Bricks est un documentaire qui porte en lui une question aujourd’hui fondamentale : comment filmer la violence du capitalisme contemporain ? La crise de 2008 eut beau se révéler d’une ampleur inégalée, elle ne donna naissance qu’à très peu d’images. On peut en raconter les tenants et aboutissants, ou encore observer les changements géopolitiques en Europe après la faillite de la Grèce par exemple, mais elle reste, contrairement à la crise de 1929 par exemple, désincarnée, presque invisible. Les mouvements de contestation qui ont émergé à sa suite ont certes agité l’imaginaire de ces dernières années, des Anonymous aux Indignés, en passant par Occupy Wall Street et Nuit Debout. Mais filmer sa contestation n’est pas vraiment filmer la crise en elle-même. En se concentrant sur la situation espagnole, Quentin Ravelli tente pour son premier film de saisir l’insaisissable, de le matérialiser. Pour réceptacle des logiques du capitalisme, il choisit alors comme point de départ une simple brique d’argile.
Is there anybody out there ?
Il faut reconnaître à Quentin Ravelli cette noble intention de faire de la crise un véritable objet de cinéma, et non le point de départ d’un discours. Délaissant les approches didactiques ou uniquement narratives, le film se construit sur la confrontation de paroles (politiques, militantes, intimes…) avec des séquences consacrées à la fabrication industrielle de briques. La matière, superbement filmée, est ainsi maniée, transportée, découpée par des machines qui trient, modèlent les formes, recyclent, et les jettent si nécessaire. La matière s’apparente à ce flux qui coula abondamment lors des constructions tous azimuts du début du XXIème siècle, de la même manière que les crédit immobiliers, toxiques pour certains d’entre eux. Le capitalisme financier n’a plus grand chose à voir avec les logiques de la production humaine aujourd’hui, et ses conséquences, aussi graves soient-elles (chômage, expulsion, ralentissement de l’économie, troubles géopolitiques…), n’empêchent en rien la perpétuation des mêmes logiques. Or en terme d’absurdité, l’exemple des « villes fantômes » espagnoles se démarque. Ces grands projets immobiliers, qui se nourrissaient notamment de la spéculation, furent stoppés soudainement dès lors que certaines banques fermaient boutique. Les investissements s’arrêtaient alors, laissant des villes inachevées, des quartiers en friche, parfois sans école et sans service.

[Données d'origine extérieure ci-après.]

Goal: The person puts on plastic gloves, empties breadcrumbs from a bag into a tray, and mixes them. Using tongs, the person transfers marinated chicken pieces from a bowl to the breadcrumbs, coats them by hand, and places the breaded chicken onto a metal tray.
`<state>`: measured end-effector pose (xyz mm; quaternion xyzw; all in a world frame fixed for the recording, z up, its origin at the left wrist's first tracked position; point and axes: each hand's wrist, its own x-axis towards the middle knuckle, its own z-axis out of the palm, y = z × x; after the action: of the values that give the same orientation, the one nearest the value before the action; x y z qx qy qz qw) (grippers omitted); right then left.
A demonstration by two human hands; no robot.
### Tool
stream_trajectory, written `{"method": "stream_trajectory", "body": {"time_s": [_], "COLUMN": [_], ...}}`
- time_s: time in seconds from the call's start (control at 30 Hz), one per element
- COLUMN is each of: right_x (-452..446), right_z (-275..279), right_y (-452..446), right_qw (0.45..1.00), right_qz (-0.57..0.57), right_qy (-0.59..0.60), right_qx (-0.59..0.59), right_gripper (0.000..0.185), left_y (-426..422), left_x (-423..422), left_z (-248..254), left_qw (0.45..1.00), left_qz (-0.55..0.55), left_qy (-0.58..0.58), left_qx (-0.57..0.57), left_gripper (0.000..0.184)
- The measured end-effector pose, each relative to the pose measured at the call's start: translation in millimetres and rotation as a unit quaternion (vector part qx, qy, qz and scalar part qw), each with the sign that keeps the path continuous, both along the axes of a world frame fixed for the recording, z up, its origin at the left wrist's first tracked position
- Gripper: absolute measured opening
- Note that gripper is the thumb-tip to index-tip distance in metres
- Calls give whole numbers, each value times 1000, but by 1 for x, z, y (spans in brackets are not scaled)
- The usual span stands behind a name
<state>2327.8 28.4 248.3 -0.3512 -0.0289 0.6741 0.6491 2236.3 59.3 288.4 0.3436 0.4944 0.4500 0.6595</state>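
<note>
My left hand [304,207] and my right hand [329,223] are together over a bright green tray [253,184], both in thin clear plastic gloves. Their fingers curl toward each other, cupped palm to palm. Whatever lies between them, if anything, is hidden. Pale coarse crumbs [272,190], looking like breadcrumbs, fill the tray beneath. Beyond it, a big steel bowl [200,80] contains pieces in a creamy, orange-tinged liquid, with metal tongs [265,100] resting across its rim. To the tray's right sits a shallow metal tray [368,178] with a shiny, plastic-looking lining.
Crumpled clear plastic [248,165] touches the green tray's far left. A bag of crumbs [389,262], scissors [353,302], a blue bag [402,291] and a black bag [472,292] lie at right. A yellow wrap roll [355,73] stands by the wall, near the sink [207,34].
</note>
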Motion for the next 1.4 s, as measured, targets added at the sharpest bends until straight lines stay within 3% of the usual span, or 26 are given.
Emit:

Quentin Ravelli choisit d’y poser sa caméra pour suivre plusieurs personnages liés par cette situation tristement ubuesque : une femme tentant de sortir de la spirale du surendettement pour un crédit qui a justement été responsable de la crise, ou encore le maire d’une de ces ville fantômes qui tente de faire valoir les atouts de son étrange bourgade. Se dessine alors peu à peu un univers d’où émerge une absence : celle des responsables de cette situation, ou tout du moins de ceux qui pourraient agir sur ses causes. Faute d’interlocuteurs, les associations de défense des victimes de crédits toxiques s’attaquent aux conséquences, en essayant de protéger les victimes des expulsions et des saisies, et le maire se réjouit de l’investissement massif dans la recherche astronomique au sein de sa ville, tout en rêvant de transformer un bunker en salle d’exposition.
Empty spaces
C’est quand Bricks s’attarde sur les mécanismes de cette folie collective qu’il est le plus réussi, comme lorsqu’est capté un conseil municipal durant lequel chacun joue sa petite partition électorale devant une salle parfaitement vide. Quelques victoires sont remportées en surface, comme une annulation de dette ou le retard d’une expulsion, mais les logiques de faillite demeurent immuables. Elles président même le monde occidental et sa quête perpétuelle d’austérité. Malheureusement, face à un projet si ambitieux, le film finit par se perdre dans ses circonvolutions, et se distend au fil de son avancée sans que l’on ne sache plus vraiment ce qui est regardé. Coincé entre l’envie de suivre ses personnages le long de récits linéaires, et l’exploration plastique de cet univers digne de Philip K. Dick, il semble que Quentin Ravelli ne parvienne pas totalement à trouver son film. Cela n’empêche que la tentative reste importante, et qu’elle révèle bien malgré elle à quel point l’inhumanité et l’absurdité de ce système économique restent difficile à saisir.